I am measuring it immediately after my DCC tooling ball alignment!
It sounds like when it measures the side it is expecting a radius but actually measures a plane. It then tries to create a humongous radius from that plane.
Pick the round slot. A diamond pin (stupid idea to use them, it should be a round pin) SHOULD be centered along the width as well as the length of the slot. After picking the round slot, change to a CIRCLE, and measure it LEAST SQUARE with 4 hits and RE-MEASURE turned on. As long as your start/end angles are correct to match with the direction of the slot, the results of the circle measurement will be the center of the pin as least squares finds the 'mid-point' of the opposing points of the 4-hit circle. Use remeasure so that it will get the best hits possible.
OTHER THEN THAT (since I know someone will whine about how that isn't right) you can select the slot. Generate the slot. Then pick and generate an EDGE POINT on each flat of the slot. Now, change the THEO XYZ of the edge points to the THEO of the SLOT. Then change the STOCK THICKNESS to 1/2 of the width of the slot. Then create a mid-point between the 2 edge points, then delete the slot.
You could measure 4 lines, one on each side. Then construct 4 points where the lines intersect. Then construct 2 lines from the points so you have a cross. Now create a point where the 2 lines intersect.

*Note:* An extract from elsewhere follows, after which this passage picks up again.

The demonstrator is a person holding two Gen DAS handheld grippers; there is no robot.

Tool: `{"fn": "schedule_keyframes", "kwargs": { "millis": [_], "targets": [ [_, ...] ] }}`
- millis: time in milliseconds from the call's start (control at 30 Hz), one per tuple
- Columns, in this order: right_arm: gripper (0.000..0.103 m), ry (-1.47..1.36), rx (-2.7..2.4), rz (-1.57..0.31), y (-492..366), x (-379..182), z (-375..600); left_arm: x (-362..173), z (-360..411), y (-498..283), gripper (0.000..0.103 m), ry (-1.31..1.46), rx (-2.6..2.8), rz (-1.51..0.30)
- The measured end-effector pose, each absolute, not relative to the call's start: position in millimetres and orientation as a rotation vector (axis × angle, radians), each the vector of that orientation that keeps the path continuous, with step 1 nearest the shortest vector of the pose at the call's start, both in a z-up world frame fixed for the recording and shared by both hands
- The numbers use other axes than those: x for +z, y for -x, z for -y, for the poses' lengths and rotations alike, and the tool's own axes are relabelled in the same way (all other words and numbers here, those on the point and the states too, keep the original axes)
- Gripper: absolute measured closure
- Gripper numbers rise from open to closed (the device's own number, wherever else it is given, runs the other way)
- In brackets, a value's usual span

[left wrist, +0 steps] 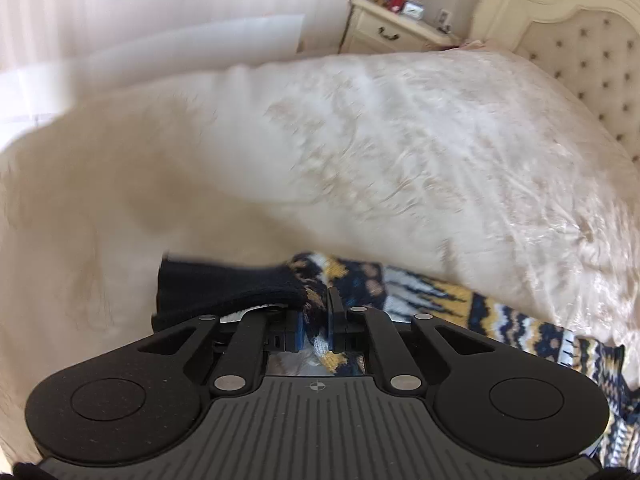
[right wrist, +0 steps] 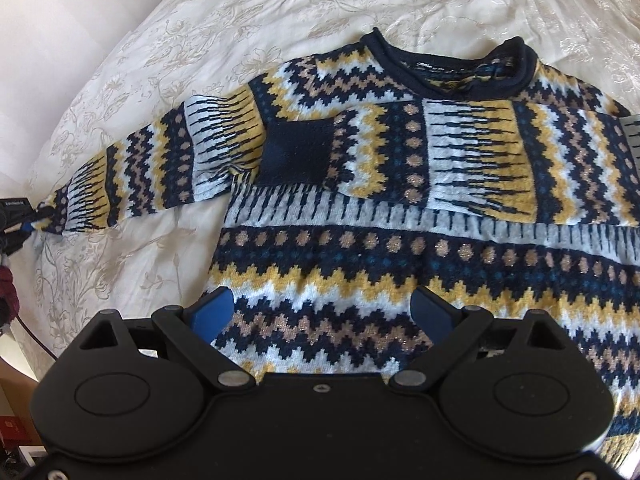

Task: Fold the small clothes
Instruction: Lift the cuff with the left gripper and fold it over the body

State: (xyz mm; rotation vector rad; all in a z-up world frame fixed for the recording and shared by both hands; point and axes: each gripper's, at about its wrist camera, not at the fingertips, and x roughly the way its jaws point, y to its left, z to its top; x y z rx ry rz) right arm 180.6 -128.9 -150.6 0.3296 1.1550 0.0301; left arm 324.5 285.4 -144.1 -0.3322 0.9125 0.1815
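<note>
In my left wrist view, the upper left of the frame is pale, blurred wall with a white sheet-like panel [left wrist: 192, 40] leaning along it; below that the cream embroidered bedspread [left wrist: 360, 152] fills the middle of the picture, and at the upper right stand a cream bedside cabinet with a dark drawer handle [left wrist: 384, 28] and the cream button-tufted headboard [left wrist: 588, 52]. At the bottom centre my left gripper [left wrist: 316, 316] is clamped on the sleeve end of the navy, yellow and white zigzag-patterned knitted sweater [left wrist: 460, 300], its plain navy cuff [left wrist: 224, 284] sticking out to the left of the pads. In my right wrist view, the far left edge shows that same gripper as a small dark shape pinching the sleeve tip, with a dark cable below it over the bed's side. The sweater [right wrist: 400, 208] lies flat on the bedspread [right wrist: 200, 20] across the centre and right, neck toward the top, one sleeve stretched to the left and the other folded across the chest. My right gripper [right wrist: 322, 308], bottom centre, hangs over the hem area with its blue pads [right wrist: 212, 308] spread wide, holding nothing.
</note>
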Motion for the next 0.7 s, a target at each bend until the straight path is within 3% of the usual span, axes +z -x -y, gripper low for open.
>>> {"fn": "schedule_keyframes", "kwargs": {
  "millis": [400,700],
  "targets": [
    [0.007,-0.396,0.048,-1.133,-157,-152,164,-40,-130,-313,0.094,0.059,-0.115,-0.704],
    [0.007,-0.444,0.009,-1.092,-128,-144,219,-58,3,-300,0.093,0.032,-0.295,-0.775]
  ]
}}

NinjaBadger noticed the issue. However, you should never ever ever NEVER use canned slot cycles in any CMM software. For example, with PC-DMIS round slot, it only measures the radii, assumes form is perfect, and assumes the sides are perfectly tangent.
In real life, these assumptions are dangerous. Just break the element down into its base elements (circles or cylinders, and for the sides, planes/width or points/midpoints and formula for any bonus tolerance).
I've seen some pretty crappy diamond pins in my day, the 'corners' they take off are 100% clearance, and no way to know if they are all exact, and since they do nothing, not a good idea to base the alignment on.
Thanks for everyone's input! I haven't had to do something like this in 7 years. (Just got back on a cmm machine 4 months ago) I remember my method working, silly me. The circle Method that Mathew suggested worked great and as Matthew stated above, this diamond pin is in rough shape!